Same after self.fail() in a unittest TestCase

Getting this with start_transaction() from mysql-connector

I think we'd appreciate a new issue for that; this one is old and likely not fully related. My expectation is that start_transaction() is not typed, and ends up having an inferred type of NoReturn or is a context manager missing a specific annotation, etc.
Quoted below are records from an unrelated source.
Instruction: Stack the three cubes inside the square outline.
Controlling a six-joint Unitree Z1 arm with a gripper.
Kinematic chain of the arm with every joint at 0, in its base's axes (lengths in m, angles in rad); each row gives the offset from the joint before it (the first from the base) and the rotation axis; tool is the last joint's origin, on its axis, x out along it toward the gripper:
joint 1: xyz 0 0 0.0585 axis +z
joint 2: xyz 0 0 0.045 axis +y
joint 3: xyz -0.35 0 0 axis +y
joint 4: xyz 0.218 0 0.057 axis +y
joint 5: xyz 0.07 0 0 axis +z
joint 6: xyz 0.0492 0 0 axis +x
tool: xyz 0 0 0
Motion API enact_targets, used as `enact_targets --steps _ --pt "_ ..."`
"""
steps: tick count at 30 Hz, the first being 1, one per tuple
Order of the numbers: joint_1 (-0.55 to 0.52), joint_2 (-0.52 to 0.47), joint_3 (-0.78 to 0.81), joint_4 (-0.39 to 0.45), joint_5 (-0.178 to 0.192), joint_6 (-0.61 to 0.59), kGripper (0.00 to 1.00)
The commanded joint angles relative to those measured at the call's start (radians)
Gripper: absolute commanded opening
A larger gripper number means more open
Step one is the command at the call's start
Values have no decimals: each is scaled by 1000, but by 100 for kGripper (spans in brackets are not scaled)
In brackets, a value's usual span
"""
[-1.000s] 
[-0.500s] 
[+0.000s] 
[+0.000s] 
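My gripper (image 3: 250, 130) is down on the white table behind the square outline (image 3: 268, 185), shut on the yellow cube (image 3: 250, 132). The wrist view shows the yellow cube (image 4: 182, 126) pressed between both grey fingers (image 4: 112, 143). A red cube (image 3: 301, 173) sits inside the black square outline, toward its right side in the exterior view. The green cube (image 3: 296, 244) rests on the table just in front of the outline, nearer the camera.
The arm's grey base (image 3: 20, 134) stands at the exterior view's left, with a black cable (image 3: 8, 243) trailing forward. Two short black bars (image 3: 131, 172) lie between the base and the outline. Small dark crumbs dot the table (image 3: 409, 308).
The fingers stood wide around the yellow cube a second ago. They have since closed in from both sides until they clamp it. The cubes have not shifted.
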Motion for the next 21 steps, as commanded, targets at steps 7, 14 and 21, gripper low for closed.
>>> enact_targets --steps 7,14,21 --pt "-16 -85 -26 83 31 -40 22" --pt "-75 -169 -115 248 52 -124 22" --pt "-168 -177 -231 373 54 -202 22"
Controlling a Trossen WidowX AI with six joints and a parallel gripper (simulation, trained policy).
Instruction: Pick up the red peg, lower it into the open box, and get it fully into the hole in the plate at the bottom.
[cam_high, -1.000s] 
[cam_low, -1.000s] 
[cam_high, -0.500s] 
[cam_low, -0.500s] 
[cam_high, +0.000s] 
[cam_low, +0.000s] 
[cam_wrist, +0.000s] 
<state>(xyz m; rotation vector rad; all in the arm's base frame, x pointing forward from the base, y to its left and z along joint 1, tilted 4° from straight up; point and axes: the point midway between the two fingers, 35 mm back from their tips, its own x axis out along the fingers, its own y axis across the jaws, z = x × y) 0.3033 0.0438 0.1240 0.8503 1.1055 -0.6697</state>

It's hard to say without a full issue with a code example.

Hi @jakebailey,

I am having this issue with the current version of Pylance:
Pylance 2021.2.4
Python 3.7.10 (it was the same before the 3.7.10 update, I want to say all 3.7.X have not worked)
VS code: 1.53.2
Ubuntu: 20.04.2 LTS

I boiled it down to this code (see screenshot for Pylance reporting unreachable code in the for loop)

from typing import NoReturn


def my_func(input_data: int) -> NoReturn:
    assert input_data >= 0
    print(input_data)


def my_other_func(input_data: int) -> NoReturn:
    assert input_data >= 0
    print(input_data * 2)


print("Hello")

for idx in range(10):

    assert idx >= 0

    if (idx % 2) == 0:
        print("looking fiiine")
        my_func(idx)
    else:
        print("looking good")

        my_other_func(idx)

    print("I'm running!")
    print("I'm reachable!")

print("I'm done!")

image

if I remove the asserts, it is the same:

image

The 2 prints in the for loop are claimed to be unreachable.

I hope this helps move this forward! :-)

Thank you!

This is intended behavior. You have annotated my_func and my_other_func with a return type of NoReturn, which indicates to callers that the call to those functions will never return control back to the caller — i.e. they will always raise an exception or terminate the process. I think your intent was to specify None as the return type for these two functions.

Hi @erictraut

Thank you! Interpreted the python doc differently.